Optimum commercial filmed at Crestwood
The train station we know now as Crestwood started out under the name of Yonkers Park in the mid 1800’s. Unlike many of the other areas along the Harlem Line, the area surrounding Crestwood was not immediately built as residential. Although the Tuckahoe area, and the discovery of Tuckahoe marble, led the community to grow rapidly, the area around Crestwood was mostly occupied by quarries. It did not develop into a residential area for commuters until the first half of the 1900’s. The growth in population did get the railroad to make Crestwood a regular stop on the Harlem, and an updated station built.
The current station at Crestwood was built at some point between 1901 and 1911, the actual date unknown, as the original plans have been lost. There are, however, records of changes made to the station later on, like when the tunnels under the tracks were built in 1911. In 1928 more significant changes were made, resurfacing the outside, removing the original chimney and installing a new one, and replacing the slate roof with shingles. The original baggage room was also removed in order to enlarge the ticket office.
Crestwood is the last station that I will feature that was part of the Mid-Harlem Station Improvement project. The project consisted of updating eight train stations on the Harlem Line in the late 1980’s. Before the changes were made, each station was documented with a history and photographs, all of which are available online thanks to the Library of Congress. One of the major changes that occurred at Crestwood was the creation of a ticket window above the tracks, and the phasing out of the original station building as a ticket office. As of 1993, nothing had been done with the station, and upon my visit the station building still looked pretty dead. The newer ticket window was also quiet – it was permanently shuttered last year.
Here are a few of the historical shots of Crestwood, taken in 1988, which include a view of the inside of the old station building. All of these are from the Mid-Harlem Station Improvement project page at the Library of Congress.
I was hoping to read (and see) how your Harlem Line experience was impacted by the Blizzard of 2010.

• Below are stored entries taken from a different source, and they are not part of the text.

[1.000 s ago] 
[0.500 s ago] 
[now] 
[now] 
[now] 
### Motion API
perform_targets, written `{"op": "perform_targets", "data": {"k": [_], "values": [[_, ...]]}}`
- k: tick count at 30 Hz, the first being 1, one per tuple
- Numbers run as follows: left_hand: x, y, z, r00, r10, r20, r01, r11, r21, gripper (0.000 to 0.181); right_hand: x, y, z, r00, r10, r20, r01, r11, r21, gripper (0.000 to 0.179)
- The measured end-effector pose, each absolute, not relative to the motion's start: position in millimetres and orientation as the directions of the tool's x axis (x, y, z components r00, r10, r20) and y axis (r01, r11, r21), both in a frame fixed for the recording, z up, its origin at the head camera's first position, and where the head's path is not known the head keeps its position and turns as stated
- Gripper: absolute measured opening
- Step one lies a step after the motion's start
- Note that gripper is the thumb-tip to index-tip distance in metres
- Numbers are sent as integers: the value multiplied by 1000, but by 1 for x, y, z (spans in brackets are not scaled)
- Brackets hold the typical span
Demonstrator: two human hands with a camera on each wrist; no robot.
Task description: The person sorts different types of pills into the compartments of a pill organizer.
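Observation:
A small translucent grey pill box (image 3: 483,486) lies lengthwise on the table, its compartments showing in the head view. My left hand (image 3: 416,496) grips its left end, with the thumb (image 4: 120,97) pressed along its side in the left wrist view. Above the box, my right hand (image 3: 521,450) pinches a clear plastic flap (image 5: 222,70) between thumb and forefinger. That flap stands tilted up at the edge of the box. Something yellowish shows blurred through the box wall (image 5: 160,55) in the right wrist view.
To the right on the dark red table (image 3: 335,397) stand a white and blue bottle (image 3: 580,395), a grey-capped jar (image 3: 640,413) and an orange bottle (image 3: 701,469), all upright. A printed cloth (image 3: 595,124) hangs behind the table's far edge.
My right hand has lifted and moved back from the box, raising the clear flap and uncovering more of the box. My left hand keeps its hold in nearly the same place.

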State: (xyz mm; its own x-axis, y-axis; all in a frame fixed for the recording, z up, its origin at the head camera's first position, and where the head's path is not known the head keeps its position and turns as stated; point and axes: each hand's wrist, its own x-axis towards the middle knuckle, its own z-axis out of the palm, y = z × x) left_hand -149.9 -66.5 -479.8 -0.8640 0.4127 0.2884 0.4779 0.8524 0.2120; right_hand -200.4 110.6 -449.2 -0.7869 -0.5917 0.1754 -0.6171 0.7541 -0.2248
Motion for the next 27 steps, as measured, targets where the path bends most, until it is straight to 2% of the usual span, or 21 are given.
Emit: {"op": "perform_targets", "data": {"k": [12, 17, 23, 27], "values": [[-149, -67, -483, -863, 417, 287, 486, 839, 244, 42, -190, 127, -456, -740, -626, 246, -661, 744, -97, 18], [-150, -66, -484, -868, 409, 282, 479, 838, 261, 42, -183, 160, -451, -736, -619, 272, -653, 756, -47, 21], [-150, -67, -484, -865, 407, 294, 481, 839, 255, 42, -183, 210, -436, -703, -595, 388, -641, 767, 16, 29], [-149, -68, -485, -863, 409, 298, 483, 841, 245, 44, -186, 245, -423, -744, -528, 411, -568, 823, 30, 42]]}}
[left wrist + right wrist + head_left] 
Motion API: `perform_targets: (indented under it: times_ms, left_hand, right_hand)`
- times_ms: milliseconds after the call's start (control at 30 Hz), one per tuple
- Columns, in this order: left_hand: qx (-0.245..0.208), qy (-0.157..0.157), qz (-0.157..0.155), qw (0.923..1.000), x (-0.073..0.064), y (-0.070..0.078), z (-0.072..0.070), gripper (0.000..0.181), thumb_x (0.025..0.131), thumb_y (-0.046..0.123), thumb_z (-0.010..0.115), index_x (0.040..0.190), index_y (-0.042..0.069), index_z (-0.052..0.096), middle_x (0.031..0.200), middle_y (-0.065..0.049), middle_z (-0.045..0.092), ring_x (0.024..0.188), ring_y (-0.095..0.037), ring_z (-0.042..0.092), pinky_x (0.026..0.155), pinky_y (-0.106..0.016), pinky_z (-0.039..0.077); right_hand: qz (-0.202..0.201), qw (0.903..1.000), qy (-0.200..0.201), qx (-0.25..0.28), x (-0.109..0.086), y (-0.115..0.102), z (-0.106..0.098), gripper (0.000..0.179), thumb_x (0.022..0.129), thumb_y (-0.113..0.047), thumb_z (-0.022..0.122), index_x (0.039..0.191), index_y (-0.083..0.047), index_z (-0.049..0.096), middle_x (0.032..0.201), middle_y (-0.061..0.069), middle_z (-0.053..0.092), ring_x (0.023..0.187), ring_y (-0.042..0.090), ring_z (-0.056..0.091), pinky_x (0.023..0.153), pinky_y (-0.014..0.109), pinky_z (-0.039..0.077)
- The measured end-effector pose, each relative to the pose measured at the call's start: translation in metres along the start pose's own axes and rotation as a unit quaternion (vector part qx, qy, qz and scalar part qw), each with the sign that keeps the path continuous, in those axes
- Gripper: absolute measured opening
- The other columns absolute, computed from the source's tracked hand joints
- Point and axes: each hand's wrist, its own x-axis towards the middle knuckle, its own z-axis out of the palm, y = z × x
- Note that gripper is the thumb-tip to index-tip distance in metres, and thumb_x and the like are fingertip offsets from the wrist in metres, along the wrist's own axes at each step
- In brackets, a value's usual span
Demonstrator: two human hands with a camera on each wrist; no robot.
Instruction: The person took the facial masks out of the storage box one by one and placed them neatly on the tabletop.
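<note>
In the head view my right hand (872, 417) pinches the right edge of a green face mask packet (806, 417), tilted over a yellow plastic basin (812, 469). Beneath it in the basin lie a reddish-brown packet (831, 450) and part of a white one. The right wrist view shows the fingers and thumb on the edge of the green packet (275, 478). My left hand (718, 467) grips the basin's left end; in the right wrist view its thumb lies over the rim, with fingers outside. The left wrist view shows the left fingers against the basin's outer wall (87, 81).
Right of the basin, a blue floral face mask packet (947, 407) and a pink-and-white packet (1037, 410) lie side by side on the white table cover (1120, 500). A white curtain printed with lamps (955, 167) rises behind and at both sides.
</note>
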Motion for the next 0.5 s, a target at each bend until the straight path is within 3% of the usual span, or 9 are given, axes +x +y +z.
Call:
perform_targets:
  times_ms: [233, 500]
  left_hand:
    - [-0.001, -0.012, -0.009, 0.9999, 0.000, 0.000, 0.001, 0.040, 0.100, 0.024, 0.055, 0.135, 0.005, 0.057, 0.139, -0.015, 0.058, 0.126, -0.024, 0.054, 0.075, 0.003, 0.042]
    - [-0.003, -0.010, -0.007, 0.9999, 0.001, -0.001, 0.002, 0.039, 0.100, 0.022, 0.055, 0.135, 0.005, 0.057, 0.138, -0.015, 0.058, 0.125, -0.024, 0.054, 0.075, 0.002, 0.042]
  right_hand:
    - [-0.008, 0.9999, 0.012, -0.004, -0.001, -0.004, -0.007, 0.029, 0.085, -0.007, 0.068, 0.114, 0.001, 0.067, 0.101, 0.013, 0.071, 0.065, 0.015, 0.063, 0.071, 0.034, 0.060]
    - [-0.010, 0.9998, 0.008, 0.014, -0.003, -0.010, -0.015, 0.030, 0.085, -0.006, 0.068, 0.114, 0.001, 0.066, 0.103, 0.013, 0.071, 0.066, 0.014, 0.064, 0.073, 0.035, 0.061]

Haha, there was no experience. I got a ride from a coworker this morning. I was tweeting about it though. I got kicked off the train right after boarding, because the train was so full it was going to go express to Grand Central, and skipping all the stops from Katonah to White Plains. Since I needed to get to White Plains, the train wasn’t going to help me much. And the next one was supposed to be in an hour, and who knew if that would actually make the stop. I just walked home and called my coworker from Pawling. He picked me up, and I actually got to work on time.
The former ticket office above the tracks has been converted into a small coffee shop. I don’t know it’s hours but it’s open each morning on my way to work.
As a lifetime local resident, I appreciate the reference and reminiscences of Crestwood Station. Fond memories of walking to the station to meet the train and walk my dad to come home from work back in the ’60s. And watching for those powerful gray locomotives with bell (yes, a real live bell) blaring as the soutbound train rounded the curve toward the station. No doubt if Rockwell were alive today, he’d wouldn’t dare dream of featuring the station given its plight. It’s disgraceful that Metro North and the powers that be in the host communities have allowed the station and surrounding area to decay.
Yes, it is very unfortunate to see these places decay. Though at the same time, it might be better than the place being demolished altogether. That has happened at too many places. We can just hope that someone might come along and fix it up.
In my tenure as an Agent-Operator on the Harlem, Crestwood had a small CTC (centralized traffic control) machine that controlled signals and switches for the center passing track. I suppose that was one of the first things to go as outlying locations were centralized into New York City.